Improvements in AI are coming together with better machine vision controls to create a vital new building block in smart industries–– highly accurate and scalable fault detection. The promise of this technology is huge, not only delivering efficiency improvements but also driving safety and enabling real-time visibility.
The global smart manufacturing market is set to experience significant growth in the immediate future, with one Research and Markets report anticipating a CAGR of 12.4% between 2020 and 2025 and a $384.8 billion valuation compared with $214.7 billion in 2020. One of the key drivers of this growth is industrial automation in manufacturing processes, according to the analyst firm, and increasing demand for time and cost reduction via software solutions.
An excellent example of a burgeoning demand and innovation area in the industrial automation space is AI-powered fault detection. Part of the uptick in interest is that the ability to automate fault detection is vital in two key areas of the manufacturing process––detecting faults in plant machinery as part of a predictive maintenance program and as a QA tool, ensuring that manufacturing output conforms to specifications.
The Hunt for Machine Vision
A key technological commonality is a need for reliable and highly configurable machine vision, especially in the QA process, where spotting surface imperfections is a vital element of the procedure. Traditional machine-vision solutions such as Automated Optical Inspection (AOI) rely on inflexible rules or a so-called ‘golden image’ to compare product images with a known-non defective image. However, the problem here is that any false positives result in unnecessary wastage, while the opposite allows defective parts through. In this grey area, AI can transform effectiveness; in some cases, it delivers improvements of up to 95 percent by all-but eliminating false positives.
Challenges and Benefits of AI-Machine Vision
Interestingly, one of the main challenges for manufacturers moving to an AI fault detection environment is to ensure that the data used to train the AI is clear and unambiguous. For example, human inspection tends to be subjective, with different inspectors passing or failing the same defects, so amalgamating that subjective pass/fail data can lead to ambiguous or conflicting decisions, which leads to imperfect models. Even having clean data to train the AI is only a small part of the process. Indeed, training a proof-of-concept AI model for visual inspection might only represent 10 percent of the full deployment’s overall time and cost.

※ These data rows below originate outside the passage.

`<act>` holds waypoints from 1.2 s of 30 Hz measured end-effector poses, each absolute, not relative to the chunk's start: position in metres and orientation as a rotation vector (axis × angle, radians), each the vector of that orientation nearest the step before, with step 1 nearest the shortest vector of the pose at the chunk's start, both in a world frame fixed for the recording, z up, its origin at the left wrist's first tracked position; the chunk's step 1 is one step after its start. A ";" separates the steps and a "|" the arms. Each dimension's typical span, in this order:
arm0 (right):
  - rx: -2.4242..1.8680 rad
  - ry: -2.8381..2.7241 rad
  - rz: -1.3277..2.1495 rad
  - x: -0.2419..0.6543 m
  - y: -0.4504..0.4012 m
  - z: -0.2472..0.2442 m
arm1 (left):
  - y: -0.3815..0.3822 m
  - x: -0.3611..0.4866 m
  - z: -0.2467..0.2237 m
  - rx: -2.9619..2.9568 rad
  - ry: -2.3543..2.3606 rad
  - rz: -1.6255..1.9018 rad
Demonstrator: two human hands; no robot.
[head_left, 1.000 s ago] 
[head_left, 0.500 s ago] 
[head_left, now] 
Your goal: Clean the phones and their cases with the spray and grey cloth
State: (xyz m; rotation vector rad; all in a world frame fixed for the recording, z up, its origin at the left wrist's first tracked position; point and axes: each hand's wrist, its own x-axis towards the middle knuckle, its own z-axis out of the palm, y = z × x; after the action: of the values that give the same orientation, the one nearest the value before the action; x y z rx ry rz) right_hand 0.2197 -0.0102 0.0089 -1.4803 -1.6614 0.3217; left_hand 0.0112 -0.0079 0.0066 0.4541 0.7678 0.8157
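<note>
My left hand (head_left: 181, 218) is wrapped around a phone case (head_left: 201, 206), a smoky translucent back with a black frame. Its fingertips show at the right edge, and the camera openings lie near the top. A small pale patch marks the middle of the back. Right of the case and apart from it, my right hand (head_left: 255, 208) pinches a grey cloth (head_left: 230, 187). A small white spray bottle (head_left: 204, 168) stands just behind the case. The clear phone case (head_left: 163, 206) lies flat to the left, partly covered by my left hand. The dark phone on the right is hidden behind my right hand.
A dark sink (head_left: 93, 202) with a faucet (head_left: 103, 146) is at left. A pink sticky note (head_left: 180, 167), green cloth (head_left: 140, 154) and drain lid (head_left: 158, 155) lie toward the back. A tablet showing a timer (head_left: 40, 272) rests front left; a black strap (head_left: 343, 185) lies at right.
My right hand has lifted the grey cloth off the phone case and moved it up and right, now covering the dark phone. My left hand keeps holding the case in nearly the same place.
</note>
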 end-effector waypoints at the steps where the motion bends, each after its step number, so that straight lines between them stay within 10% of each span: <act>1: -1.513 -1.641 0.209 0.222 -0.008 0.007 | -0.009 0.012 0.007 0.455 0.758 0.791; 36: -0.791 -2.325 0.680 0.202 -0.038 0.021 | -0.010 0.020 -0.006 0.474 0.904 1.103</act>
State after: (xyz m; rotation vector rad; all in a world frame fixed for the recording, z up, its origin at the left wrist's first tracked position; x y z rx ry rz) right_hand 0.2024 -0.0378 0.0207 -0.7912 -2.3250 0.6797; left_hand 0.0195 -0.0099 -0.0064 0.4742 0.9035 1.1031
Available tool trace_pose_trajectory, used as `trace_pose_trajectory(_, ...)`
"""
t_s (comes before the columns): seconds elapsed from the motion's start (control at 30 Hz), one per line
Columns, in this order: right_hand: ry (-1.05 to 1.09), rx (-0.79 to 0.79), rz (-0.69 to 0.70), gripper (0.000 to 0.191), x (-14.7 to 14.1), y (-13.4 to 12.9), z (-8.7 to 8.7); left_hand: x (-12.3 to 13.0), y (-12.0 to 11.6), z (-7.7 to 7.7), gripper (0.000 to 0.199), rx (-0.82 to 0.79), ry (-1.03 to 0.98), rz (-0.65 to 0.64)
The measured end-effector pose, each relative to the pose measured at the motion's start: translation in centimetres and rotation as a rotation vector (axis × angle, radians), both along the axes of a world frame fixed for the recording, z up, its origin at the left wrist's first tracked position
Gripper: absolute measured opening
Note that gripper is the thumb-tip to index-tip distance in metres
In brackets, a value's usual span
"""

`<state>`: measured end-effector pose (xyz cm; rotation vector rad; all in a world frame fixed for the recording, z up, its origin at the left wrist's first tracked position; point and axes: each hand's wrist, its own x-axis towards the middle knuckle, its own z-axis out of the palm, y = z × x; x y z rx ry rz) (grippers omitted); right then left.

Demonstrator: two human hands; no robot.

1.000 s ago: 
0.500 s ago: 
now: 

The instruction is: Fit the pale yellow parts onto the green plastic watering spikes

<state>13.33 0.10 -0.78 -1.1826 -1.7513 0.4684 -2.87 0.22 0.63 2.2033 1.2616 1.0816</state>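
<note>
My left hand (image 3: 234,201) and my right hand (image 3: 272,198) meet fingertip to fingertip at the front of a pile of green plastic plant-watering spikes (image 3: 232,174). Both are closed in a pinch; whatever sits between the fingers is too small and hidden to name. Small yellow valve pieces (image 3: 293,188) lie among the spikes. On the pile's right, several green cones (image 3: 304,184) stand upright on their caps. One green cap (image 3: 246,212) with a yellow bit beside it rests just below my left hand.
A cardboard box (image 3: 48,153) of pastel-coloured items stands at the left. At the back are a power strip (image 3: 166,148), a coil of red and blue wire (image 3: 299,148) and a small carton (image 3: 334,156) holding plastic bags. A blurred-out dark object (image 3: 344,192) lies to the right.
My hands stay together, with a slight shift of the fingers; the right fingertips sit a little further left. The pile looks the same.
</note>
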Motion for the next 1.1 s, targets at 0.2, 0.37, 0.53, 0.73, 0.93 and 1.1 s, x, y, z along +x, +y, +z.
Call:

Another key challenge is ensuring consistency of materials and environmental factors, such as lighting. Changes in either of these can immediately result in very high error rates, requiring recalibration or retraining the model. This then requires successful deployments to have an environment change detection system in operation. However, environmental change detection systems can deliver a vast range of benefits, in addition to fault detection. For example, a segmented system might improve worker safety (by automatically cutting power to machinery if the movement is detected in a restricted area), monitoring for fire, smoke, or other air quality hazards (like dust or gas leaks) provide out-of-hours security.
Vision Is In The Wind
There are wider applications for AI-machine vision, especially as it begins to mature. One exciting area is automatically monitoring wind turbine blades for damage, something Swiss UAV company Sulzer Schmid and AI firm NNAISENSE have partnered on. Previously detailed inspection of rotor blades would involve a full shutdown, then technicians climbing “up the tower” to manually inspect surfaces for wear and tear.
The automated system uses the 3DX Inspection Platform of Sulzer Schmid to acquire high-definition images consistently and achieve 100 percent blade coverage while minimizing human errors and operational risks. The AI software automatically scans the entire blade surface, only highlighting inconsistencies and areas of concern for manual review, saving hundreds of working hours otherwise spent reviewing perfectly operational blade surfaces.
The uses of AI-machine vision go well beyond turbine blades, of course and reach into almost every facet of modern life – a fact that is illustrated by the recent open-sourcing of a potentially game-changing new framework for object detection called DETR, or Detection TRansformer. The researchers responsible are from Facebook.
Collaboration for the Real-Time Future
AI-Enabled fault detection as a whole is certainly hot property at the moment, and the growing maturity of the components and pilot projects points to continuing expansion over the coming years. One collaborative project, the German Government-funded SPAICER, demonstrates just how seriously the big industry is taking the concepts––SPAICER aims to use leading AI technologies and Industry 4.0 standards to optimize production processes and predict malfunctions in real-time. Launched in April 2020, the associated partners include Siemens, BMW, Fuchs, Microsoft, Ford, Daimler, Zeiss, and Dell.
An early use case is to harness AI to predict the impact of material fluctuations on the wear rate of tools in a medium-sized German company where costs of up to Euro 500,000 per hour are incurred in tool wear and replacement. The aim is to classify variations and their impacts in real-time, allowing the overall risk to production to be mitigated, creating a more resilient production process.
The search for real-time data––and real-time actionable data at that––is inevitably the key for automated fault detection. The use of increasingly powerful AI makes this previously unattainable prospect a practical possibility of today and a vital business asset for tomorrow. Indeed, the medium term is likely to bring increasingly commoditized, SaaS-style cloud AI platforms with specialized fault detection and monitoring modules, harnessed to on-premise sensors, and machine-vision capable camera systems.